Mr. Speaker, the New Democratic Party supports Bill C-50. One has to wonder how many times a bill has to come before the House before it finally gets through, not only here but in the other chamber, which historically has been opposed to certain provisions of the bill. This is not its first incarnation in this chamber. I hope this is the last time we debate it here and that it passes.
The need for this bill is so obvious. I want to point out what for me was a traumatic experience this past weekend when I watched the clips of the puppy mill in the province of Quebec. It was almost indescribable. If people had not seen it on television, I do not think they would have believed how terribly these animals were being treated, housed and abused.
If it were an isolated incident, one could say that maybe it is not so obvious that we need this bill, but that is not the case. It has happened repeatedly. The worst part of this is the person operating that puppy mill under existing legislation, both provincial and federal, if convicted, at some stage very soon after a conviction could start up another operation, and one almost has to assume at some stage there would be a conviction for this conduct, whatever the charge. There is no way of prohibiting that under existing legislation.

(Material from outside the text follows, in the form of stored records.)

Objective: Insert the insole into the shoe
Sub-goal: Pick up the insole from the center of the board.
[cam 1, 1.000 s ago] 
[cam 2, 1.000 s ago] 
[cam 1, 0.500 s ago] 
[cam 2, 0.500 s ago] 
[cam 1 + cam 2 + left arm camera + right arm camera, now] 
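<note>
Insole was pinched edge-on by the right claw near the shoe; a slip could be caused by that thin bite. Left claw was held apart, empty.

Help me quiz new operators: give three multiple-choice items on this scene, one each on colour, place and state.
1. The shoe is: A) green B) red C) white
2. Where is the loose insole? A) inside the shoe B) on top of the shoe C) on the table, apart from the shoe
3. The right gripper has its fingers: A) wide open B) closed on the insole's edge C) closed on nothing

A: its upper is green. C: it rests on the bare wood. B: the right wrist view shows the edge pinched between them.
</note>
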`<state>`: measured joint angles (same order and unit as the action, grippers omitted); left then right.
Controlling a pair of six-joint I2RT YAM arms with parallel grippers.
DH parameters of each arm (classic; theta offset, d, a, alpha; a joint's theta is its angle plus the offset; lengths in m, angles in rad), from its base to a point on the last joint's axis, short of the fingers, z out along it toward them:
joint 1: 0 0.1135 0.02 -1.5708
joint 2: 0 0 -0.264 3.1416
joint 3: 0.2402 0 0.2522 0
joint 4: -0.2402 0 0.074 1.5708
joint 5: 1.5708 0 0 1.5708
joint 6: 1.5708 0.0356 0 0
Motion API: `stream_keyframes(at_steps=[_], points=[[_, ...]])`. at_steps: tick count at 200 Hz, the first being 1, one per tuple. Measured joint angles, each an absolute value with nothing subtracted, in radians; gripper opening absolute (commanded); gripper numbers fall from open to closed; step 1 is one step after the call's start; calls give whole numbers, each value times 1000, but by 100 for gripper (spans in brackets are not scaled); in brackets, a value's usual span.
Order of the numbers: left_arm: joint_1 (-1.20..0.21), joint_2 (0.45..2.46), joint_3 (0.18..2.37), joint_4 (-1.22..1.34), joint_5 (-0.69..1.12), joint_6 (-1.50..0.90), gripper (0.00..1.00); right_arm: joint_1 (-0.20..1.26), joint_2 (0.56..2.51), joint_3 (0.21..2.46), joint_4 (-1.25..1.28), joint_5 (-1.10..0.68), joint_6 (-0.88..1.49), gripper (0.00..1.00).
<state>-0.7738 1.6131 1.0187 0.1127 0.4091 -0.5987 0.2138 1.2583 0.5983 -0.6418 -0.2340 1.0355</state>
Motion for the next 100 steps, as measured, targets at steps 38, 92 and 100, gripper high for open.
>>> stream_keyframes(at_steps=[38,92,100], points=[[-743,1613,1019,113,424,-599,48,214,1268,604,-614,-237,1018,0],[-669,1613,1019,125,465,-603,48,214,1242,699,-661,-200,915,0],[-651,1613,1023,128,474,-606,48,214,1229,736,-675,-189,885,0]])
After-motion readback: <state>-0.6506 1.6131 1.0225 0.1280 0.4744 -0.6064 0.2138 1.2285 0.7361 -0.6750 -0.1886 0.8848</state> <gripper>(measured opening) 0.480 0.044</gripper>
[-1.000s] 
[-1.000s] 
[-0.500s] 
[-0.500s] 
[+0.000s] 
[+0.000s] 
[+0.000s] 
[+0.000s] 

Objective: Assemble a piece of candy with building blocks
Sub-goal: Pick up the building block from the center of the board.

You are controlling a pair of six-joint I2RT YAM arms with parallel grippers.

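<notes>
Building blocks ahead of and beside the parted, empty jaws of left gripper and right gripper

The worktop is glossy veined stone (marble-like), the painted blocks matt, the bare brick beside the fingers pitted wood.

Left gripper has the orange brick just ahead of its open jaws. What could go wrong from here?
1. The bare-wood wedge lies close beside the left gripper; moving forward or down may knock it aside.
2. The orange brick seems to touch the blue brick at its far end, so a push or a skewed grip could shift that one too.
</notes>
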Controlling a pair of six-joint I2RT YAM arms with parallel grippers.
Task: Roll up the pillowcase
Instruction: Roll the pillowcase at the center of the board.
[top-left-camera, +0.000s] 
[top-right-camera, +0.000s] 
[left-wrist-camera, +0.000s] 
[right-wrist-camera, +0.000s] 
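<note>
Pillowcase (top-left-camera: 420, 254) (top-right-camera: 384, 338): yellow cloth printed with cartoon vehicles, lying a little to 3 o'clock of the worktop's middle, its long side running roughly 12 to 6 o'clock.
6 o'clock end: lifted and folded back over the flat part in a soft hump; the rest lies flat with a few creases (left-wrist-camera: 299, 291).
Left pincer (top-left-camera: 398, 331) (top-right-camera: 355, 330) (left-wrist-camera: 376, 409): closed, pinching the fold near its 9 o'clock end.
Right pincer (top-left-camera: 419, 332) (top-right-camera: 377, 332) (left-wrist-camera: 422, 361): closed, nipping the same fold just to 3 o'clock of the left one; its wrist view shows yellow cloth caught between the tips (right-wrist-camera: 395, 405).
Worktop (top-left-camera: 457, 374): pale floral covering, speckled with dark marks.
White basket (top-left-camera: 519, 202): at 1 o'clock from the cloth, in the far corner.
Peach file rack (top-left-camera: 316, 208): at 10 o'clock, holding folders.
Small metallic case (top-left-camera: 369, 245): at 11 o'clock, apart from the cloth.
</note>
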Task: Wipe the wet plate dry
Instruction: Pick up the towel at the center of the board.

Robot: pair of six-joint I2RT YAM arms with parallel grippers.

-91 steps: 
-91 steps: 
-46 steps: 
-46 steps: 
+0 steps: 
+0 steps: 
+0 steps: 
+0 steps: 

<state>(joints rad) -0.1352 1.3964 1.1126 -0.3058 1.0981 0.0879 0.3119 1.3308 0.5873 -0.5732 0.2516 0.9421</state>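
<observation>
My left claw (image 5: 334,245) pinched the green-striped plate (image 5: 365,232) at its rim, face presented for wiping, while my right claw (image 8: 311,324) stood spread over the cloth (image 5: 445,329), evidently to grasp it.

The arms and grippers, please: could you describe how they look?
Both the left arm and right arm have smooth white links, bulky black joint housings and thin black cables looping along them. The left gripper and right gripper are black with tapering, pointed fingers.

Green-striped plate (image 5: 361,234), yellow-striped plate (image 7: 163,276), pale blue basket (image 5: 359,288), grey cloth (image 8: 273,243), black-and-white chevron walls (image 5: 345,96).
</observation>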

The treatment of these dogs was horrendous. It had been going on for years. There was excrement on the floor that literally could be measured in feet rather than inches. A number of the animals had died and were rotting in the house. I can go on with these descriptions. It was horrendous and again not an isolated case.
The bill as is would have provided, as its previous predecessors, the authority for law enforcement officers across the country to both prohibit and enforce a law against such people which would be effective in preventing this kind of abuse.
We already have heard in the chamber today that it does not have unanimous support in the country. There are certain sectors that want further amendments, clarifications or protections. Those are the terminologies used. Generally the opposition to the bill is not about improving it. It is about killing it. There are certain elements and sectors within our society that want no regulation of their conduct whatsoever.
Interestingly, a number of the groups that work with protecting animals across the country have conducted surveys over the last number of years. It does not matter whether it is the urban dweller who is simply concerned about the way their pets are treated or farmers, fishers and hunters. In large majorities, every one of those sectors support the values, concepts and provisions of the bill.
Some leadership members are fighting it and trying to kill it. I have seen some of the amendments that already have been proposed. If we put them into play, we might as well tear up the bill and throw it in the garbage. The effect of those amendments is that it would exclude the ability of the bill to be used as an enforcement mechanism against wholesale parts of the community that raise and take care of animals. It would be written in such a way that it would not be applicable to certain sectors which would be excluded. Those are the kinds of amendments being proposed.
The bill has overwhelming support from individuals and community groups working with animals, spending their lifetimes, in many respects, taking care of them and protecting them. That includes most farmers, fishers, trappers and hunters. They do not want to see the animals they deal with treated cruelly. The legislation would go a great distance to deal with those individuals in our society who are not prepared to take necessary care of their animals and who are prepared, as in the case of that puppy mill, to abuse them horrendously.
I want to draw to the attention of the House an amendment that is in this new bill. It is one that I support. It should have been in from the beginning. It is as a result of representations by the first nations, Métis aboriginal community generally. It is a provision that recognizes their historical rights.
I say with some pride that there have been a number of environmental bills over the last Parliament where this provision was put in, sometimes at my instigation but sometimes at the instigation of other members of that Parliament. This is standard wording. We are trying to get it into as much legislation where there may be some encroachment on historical aboriginal rights. It is very appropriate that it is in this bill. It is one that all members of this House should support.
Beyond that, the bill has been before us on numerous occasions. We have had repeated elections that have interrupted its passage into its final form. As I said earlier, the other House has also, on occasion, tied it up and delayed it, the unelected House that really has no right to do this. This House has spoken clearly in the past that we want this type of legislation. We are acting as elected representatives for the greater number of members of our society who are saying we need this legislation.
We have not amended the Criminal Code with regard to cruelty to animals for almost 100 years. The existing legislation reflects a time that is long passed in our country. We are in a situation where there is very large support. It is support that crosses a number of sectors that deal with animals. It is very widespread and is one that we, as elected representatives, have every responsibility to get it out of bill stage and finally passed into law so it can be used to enforce protection for our animals.
Members will hear objections that the bill will somehow get hijacked by extreme radical animal rights groups. We have heard repeatedly that kind of accusation from some people who are trying to kill the bill. It is an excuse for doing away with it. There is no basis for that. If one understands how the criminal process works, the ability to use the bill by those very small number of extreme animal rights people cannot happen. There are any number of ways within the existing court system that our public prosecutors can intervene in that kind of process and shut it down if it is ever attempted.
The bill is to be used appropriately by our prosecutors to protect animals. It would not be abused. I believe that is very clear, except in the minds of those very few people who are paranoid about the potential for abuse by extreme and radical animal rights groups. This is not about that. This is mainstream legislation that the vast majority of Canadians want.
We will support the bill and we will do whatever we can to push it through the House as rapidly as possible.